The regulations certainly do delineate policy, but that isn‘t all they do. Another section of the same regulatory “subpart” expressly provides that the very sections Mr. Baldwin violated can be enforced through criminal sanctions: “A person found guilty of violating any rule or regulation in this subpart ... shall be imprisoned for not more than 30 days,” subject to fines as prescribed by “title 18 of the United States Code,” or both.
By what authority is the Executive permitted to criminalize conduct and impose jail terms in administrative regulations buried deep within the Code of Federal Regulations? Normally we don‘t think of regulatory agencies as entitled to announce new crimes by fiat.

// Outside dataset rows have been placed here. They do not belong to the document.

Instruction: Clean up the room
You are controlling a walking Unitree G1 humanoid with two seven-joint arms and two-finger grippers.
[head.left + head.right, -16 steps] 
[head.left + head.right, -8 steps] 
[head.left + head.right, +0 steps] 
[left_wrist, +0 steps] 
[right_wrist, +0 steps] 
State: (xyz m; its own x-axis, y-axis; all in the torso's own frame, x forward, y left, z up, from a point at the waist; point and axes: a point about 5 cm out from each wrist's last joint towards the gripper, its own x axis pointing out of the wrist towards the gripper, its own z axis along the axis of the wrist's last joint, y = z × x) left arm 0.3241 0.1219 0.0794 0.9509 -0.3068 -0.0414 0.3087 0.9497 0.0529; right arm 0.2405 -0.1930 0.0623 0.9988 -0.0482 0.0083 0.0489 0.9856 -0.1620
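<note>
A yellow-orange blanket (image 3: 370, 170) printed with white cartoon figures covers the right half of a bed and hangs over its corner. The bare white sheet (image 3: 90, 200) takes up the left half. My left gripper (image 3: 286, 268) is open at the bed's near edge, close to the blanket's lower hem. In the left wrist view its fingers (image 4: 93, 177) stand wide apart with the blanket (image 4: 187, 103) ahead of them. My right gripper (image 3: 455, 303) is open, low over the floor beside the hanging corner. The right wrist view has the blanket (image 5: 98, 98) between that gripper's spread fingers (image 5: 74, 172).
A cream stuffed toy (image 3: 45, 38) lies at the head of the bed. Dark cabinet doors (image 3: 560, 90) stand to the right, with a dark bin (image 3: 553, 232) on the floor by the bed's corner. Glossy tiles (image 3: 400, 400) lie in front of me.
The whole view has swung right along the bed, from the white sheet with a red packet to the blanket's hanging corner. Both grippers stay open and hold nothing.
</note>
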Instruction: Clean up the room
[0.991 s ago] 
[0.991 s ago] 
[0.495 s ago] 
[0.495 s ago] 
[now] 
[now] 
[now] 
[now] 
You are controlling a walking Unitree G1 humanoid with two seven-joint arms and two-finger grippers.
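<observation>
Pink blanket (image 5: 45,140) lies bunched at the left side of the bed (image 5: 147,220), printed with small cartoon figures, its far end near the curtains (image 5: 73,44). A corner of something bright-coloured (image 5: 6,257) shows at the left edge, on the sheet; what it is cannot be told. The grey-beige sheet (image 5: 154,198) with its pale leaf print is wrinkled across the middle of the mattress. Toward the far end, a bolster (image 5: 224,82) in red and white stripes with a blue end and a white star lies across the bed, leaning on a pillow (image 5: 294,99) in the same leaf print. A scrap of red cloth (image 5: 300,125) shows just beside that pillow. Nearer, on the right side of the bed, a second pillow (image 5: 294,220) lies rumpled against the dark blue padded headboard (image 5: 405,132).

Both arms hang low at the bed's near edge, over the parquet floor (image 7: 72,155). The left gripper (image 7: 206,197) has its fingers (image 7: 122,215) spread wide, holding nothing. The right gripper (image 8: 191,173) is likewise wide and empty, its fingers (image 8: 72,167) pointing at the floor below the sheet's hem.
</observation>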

But with some scratching around we see that Congress did expressly authorize first the General Services Administration and then the Department of Homeland Security to establish regulations “for the protection and administration of property owned or occupied by the Federal Government” and to prescribe “reasonable” penalties of “not more than 30 days” in prison and fines in the amounts allowed by title 18. See
Still there‘s no question the arrangement bears its curiosities. Can Congress so freely delegate the core legislative business of writing criminal offenses to unelected property managers at GSA? Might this arrangement, though arrived at with Congress‘s assent, still blur the line between the Legislative and Executive functions assigned to separate departments by our Constitution? Cf. Touby v. United States, 500 U.S. 160, 165-66, 111 S.Ct. 1752, 114 L.Ed.2d 219 (1991) (admitting “[o]ur cases are not entirely clear as to whether more specific guidance is in fact required” when Congress is delegating authority “to promulgate regulations that contemplate criminal sanctions“);
In the end, these curiosities turn out to be no more than side shows in our case. Mr. Baldwin doesn‘t argue that the arrangement before us represents a constitutionally excessive delegation of legislative authority. He doesn‘t argue that the regulations or the penalties they impose are themselves “unreasonable” or otherwise invalid. So it is that in this case all these questions float by the board, left for others to encounter and resolve in the future. In this appeal, Mr. Baldwin begins by challenging only whether the regulations themselves purport to impose criminal penalties. As we‘ve seen, at least that much they clearly do.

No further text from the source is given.